What you will do
Going line by line through the material below, tally those that contain the word "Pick" and give the count by itself.

Excerpted records

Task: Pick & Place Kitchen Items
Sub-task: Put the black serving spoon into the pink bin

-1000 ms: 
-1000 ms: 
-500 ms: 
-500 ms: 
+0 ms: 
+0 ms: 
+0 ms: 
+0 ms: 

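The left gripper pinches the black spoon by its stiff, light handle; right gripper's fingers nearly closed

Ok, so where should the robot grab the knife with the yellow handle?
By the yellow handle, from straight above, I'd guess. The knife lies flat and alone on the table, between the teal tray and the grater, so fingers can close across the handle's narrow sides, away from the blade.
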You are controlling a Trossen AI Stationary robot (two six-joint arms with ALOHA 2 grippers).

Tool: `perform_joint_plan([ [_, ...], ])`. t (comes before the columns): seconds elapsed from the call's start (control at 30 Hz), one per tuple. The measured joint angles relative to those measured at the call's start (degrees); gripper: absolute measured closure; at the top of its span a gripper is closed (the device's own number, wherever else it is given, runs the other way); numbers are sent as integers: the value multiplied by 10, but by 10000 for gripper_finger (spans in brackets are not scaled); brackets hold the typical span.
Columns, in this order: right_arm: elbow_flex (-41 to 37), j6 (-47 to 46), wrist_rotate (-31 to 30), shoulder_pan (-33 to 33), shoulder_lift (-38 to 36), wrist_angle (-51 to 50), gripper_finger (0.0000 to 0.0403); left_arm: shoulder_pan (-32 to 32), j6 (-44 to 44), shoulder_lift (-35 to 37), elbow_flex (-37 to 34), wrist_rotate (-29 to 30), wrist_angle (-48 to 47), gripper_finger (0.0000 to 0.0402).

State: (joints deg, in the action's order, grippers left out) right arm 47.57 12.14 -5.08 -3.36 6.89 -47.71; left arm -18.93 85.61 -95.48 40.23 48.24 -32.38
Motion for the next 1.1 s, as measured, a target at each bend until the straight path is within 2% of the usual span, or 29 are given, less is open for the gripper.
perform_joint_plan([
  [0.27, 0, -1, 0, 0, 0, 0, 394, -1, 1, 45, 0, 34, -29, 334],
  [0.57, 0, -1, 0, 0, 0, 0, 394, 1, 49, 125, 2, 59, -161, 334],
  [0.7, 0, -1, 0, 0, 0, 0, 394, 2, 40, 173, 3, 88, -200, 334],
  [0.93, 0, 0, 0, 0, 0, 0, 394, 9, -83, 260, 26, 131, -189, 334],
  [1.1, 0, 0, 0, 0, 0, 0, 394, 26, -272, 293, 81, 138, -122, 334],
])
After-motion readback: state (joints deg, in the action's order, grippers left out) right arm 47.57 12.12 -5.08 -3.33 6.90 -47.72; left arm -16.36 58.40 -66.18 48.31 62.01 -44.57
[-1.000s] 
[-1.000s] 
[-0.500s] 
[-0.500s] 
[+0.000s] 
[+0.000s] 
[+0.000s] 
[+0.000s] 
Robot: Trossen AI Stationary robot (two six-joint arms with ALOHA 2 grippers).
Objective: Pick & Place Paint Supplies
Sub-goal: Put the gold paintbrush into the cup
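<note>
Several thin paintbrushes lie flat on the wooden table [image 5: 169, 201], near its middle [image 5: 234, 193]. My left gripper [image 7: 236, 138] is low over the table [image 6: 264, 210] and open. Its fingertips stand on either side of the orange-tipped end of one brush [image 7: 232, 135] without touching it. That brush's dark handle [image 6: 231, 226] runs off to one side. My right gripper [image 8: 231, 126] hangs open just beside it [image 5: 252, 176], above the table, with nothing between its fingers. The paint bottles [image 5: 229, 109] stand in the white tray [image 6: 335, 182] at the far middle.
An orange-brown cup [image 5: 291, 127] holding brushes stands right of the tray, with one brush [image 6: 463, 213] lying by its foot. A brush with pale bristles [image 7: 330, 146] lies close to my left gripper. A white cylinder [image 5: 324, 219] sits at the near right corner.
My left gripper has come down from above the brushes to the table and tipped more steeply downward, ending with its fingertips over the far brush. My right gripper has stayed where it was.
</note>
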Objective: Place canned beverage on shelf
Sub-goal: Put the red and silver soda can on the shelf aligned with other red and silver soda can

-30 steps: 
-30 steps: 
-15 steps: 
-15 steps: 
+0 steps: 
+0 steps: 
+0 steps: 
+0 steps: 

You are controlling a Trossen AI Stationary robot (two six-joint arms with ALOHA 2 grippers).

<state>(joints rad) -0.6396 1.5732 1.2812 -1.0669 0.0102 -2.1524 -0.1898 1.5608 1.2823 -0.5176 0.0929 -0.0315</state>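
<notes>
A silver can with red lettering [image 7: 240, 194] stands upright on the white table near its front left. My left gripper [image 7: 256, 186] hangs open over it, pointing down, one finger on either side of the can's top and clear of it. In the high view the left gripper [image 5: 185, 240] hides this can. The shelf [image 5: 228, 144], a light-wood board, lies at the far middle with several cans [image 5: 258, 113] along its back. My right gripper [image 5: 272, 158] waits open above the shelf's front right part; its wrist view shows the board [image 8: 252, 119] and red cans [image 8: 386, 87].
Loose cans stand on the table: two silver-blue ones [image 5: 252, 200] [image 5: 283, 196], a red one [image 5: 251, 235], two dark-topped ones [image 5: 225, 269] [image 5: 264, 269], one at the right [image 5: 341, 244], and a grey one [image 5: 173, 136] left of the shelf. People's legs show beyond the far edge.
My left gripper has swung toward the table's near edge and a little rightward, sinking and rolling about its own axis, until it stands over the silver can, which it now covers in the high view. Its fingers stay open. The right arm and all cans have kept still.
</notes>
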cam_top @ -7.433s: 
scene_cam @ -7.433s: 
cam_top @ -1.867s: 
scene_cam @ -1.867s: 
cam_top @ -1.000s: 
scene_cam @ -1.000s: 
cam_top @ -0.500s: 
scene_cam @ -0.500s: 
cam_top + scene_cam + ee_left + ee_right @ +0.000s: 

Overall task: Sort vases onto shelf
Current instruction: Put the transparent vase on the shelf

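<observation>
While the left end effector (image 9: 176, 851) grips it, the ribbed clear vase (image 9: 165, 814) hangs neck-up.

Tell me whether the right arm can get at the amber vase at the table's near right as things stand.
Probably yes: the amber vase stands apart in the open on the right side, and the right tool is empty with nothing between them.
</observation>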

Output of the task
2